* _WORK ORDER_
Of the entries below, return exactly those lines that fall between the one containing "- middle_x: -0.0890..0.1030" and the one containing "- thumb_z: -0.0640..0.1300", the two end lines included.

^^^^^^^^^^^^^^^^

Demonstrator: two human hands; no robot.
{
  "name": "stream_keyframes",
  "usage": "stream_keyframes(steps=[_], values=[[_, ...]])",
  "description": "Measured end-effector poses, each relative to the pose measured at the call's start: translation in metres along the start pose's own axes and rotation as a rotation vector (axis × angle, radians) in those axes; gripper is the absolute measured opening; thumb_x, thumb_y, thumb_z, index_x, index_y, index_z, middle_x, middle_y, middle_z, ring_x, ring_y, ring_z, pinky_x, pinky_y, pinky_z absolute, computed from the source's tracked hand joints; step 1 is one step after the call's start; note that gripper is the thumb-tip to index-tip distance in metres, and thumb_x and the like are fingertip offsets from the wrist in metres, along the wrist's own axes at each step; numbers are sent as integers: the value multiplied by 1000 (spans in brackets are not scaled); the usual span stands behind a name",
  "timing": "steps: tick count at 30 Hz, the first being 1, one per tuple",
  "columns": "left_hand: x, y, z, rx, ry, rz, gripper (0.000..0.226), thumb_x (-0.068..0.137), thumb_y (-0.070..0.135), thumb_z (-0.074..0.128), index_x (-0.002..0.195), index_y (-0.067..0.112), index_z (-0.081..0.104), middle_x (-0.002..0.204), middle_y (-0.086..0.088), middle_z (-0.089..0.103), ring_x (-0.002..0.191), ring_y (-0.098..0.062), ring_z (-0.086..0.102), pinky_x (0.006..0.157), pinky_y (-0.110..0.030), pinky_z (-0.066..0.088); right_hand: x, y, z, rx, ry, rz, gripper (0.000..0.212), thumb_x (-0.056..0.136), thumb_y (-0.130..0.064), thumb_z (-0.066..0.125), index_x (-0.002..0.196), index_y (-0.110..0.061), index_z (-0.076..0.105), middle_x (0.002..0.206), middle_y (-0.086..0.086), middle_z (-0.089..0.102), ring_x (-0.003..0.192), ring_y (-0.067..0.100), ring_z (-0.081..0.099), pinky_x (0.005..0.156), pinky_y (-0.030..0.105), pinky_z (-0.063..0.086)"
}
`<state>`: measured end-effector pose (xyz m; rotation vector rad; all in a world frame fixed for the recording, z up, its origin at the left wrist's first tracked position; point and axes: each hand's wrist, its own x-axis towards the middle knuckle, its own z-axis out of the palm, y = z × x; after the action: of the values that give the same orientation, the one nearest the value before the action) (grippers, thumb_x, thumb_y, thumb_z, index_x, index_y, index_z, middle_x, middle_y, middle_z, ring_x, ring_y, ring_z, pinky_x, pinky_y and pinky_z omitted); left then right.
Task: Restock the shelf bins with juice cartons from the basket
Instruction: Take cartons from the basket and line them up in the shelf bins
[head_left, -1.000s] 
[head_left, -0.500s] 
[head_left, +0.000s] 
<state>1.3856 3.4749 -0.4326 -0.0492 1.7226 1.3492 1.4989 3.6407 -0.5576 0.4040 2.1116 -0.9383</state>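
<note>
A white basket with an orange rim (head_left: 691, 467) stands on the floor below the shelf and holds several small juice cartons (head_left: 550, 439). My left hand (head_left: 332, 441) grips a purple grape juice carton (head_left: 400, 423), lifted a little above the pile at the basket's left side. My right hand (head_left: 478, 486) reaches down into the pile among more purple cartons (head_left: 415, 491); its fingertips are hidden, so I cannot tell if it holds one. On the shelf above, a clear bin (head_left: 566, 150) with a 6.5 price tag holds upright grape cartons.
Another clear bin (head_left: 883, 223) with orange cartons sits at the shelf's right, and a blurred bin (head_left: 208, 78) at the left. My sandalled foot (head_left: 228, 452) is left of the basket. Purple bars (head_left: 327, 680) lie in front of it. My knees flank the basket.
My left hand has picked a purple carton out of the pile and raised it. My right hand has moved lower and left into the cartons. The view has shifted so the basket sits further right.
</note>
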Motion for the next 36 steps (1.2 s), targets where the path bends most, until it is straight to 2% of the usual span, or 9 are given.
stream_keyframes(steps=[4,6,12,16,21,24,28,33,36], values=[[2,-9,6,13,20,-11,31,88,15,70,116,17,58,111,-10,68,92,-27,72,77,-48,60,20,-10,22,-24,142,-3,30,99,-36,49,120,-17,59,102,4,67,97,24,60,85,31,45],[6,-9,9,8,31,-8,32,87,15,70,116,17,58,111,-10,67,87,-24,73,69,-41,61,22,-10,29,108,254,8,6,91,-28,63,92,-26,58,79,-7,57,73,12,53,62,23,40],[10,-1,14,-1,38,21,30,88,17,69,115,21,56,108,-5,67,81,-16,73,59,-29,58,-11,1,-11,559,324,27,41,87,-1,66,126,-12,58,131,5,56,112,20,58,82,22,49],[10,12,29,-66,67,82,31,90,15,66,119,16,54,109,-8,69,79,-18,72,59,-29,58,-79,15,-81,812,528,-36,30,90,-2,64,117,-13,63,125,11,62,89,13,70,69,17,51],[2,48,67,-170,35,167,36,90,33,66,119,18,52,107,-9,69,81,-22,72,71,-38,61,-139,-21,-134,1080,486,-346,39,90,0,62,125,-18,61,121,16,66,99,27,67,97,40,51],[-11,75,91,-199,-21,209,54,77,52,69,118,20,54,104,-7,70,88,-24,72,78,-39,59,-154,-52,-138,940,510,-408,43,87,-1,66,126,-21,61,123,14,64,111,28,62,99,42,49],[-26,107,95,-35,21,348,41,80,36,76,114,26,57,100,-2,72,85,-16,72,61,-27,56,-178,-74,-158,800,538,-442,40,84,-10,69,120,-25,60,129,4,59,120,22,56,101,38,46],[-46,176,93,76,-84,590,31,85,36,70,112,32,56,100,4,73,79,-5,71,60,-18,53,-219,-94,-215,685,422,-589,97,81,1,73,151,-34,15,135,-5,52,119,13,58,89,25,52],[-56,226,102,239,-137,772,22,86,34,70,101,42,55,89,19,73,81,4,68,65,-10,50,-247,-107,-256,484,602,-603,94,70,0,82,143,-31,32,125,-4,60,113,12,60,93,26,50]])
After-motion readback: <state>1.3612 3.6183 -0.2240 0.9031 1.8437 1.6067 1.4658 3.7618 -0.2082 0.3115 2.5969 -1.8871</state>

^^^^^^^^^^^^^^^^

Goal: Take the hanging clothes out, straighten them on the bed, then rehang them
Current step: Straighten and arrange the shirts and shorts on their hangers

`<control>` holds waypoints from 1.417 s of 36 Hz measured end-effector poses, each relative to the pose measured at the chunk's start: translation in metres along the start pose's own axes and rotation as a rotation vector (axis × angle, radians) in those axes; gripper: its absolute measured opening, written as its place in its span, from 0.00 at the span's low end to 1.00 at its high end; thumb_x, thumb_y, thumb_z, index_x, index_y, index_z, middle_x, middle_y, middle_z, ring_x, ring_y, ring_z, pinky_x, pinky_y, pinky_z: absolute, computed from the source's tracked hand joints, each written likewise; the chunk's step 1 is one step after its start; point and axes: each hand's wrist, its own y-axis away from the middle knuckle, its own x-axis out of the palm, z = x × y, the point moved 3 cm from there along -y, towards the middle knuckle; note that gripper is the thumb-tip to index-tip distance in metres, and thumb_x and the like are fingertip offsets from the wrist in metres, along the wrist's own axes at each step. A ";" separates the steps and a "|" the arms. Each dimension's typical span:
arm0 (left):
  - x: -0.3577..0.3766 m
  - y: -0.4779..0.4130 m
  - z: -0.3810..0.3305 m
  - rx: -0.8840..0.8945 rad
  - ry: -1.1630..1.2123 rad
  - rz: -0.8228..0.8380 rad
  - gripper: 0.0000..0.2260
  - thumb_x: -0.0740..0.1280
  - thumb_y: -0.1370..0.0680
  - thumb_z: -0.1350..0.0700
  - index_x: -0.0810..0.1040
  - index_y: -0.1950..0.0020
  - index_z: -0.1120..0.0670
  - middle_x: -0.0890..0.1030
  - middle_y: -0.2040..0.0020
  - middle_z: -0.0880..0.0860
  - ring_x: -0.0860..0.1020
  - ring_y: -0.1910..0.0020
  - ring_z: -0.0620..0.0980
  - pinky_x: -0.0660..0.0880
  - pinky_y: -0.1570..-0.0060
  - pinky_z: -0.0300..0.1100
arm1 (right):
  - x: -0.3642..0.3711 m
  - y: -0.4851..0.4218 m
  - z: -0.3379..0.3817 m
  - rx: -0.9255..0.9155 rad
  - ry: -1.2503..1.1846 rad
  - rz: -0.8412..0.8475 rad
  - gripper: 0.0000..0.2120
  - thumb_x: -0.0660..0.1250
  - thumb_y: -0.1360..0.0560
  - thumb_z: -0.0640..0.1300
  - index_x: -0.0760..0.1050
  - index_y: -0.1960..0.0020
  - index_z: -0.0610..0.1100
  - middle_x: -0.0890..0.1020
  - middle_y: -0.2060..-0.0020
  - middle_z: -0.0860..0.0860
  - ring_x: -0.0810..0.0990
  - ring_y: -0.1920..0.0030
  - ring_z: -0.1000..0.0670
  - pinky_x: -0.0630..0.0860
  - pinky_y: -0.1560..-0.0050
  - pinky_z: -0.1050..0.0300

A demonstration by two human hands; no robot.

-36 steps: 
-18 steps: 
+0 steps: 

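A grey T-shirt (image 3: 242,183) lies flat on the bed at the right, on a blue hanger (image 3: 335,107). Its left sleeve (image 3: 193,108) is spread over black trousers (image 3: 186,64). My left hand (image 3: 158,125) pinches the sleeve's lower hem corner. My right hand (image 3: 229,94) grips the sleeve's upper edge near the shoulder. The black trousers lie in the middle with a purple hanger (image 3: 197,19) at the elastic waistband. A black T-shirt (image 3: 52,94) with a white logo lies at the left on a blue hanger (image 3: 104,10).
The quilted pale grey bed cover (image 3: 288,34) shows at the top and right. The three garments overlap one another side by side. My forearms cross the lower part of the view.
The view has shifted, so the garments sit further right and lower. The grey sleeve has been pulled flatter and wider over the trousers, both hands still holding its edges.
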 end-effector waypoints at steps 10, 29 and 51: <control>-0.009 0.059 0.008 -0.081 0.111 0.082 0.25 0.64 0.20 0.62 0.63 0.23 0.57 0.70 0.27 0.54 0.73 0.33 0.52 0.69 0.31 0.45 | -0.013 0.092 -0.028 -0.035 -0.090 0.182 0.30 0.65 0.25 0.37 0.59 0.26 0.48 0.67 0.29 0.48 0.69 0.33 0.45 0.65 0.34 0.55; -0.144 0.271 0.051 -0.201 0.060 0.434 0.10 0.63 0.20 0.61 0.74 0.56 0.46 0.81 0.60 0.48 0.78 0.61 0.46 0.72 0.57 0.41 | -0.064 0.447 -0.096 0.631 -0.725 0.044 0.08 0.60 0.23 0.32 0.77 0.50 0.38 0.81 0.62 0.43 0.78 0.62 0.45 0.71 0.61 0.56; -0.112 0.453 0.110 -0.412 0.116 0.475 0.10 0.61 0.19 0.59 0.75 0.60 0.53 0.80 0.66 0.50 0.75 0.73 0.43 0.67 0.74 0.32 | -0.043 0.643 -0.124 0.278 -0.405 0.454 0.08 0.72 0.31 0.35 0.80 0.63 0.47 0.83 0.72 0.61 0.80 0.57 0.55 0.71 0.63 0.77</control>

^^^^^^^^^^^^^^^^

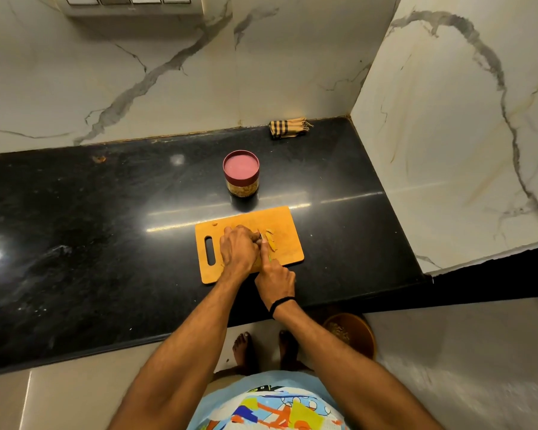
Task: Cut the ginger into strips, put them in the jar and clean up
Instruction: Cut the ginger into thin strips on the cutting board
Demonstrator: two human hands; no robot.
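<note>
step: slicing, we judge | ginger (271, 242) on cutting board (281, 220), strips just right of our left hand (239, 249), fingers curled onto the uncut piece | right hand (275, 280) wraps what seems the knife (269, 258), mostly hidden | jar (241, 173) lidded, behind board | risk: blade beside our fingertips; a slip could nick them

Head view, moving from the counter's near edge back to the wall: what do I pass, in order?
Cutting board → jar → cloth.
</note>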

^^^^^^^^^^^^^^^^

* _OUTPUT BELOW_
  - middle_x: -0.0890..0.1030
  - middle_y: -0.2040..0.0020
  - middle_z: -0.0880..0.0860
  - ring_x: -0.0860..0.1020
  - ring_y: -0.1910..0.0020
  - ring_z: -0.0620..0.0980
  - pinky_x: -0.0660..0.0880
  - pinky_y: -0.1570..-0.0060
  - pinky_z: -0.0300..0.1100
arm1 (right):
  - x: -0.3642..0.3711 m
  - y: -0.4851..0.4218 m
  - z: -0.3379..0.3817 m
  - rx: -0.9255..0.9155 rad
  - ry: -1.2503..1.1846 rad
  - rz: -0.8412..0.8475 rad
  - gripper: 0.0000..0.2120
  - thumb_x: -0.0660..0.1250
  - thumb_y: -0.1360..0.0560
  - thumb_z: -0.0640..0.1300

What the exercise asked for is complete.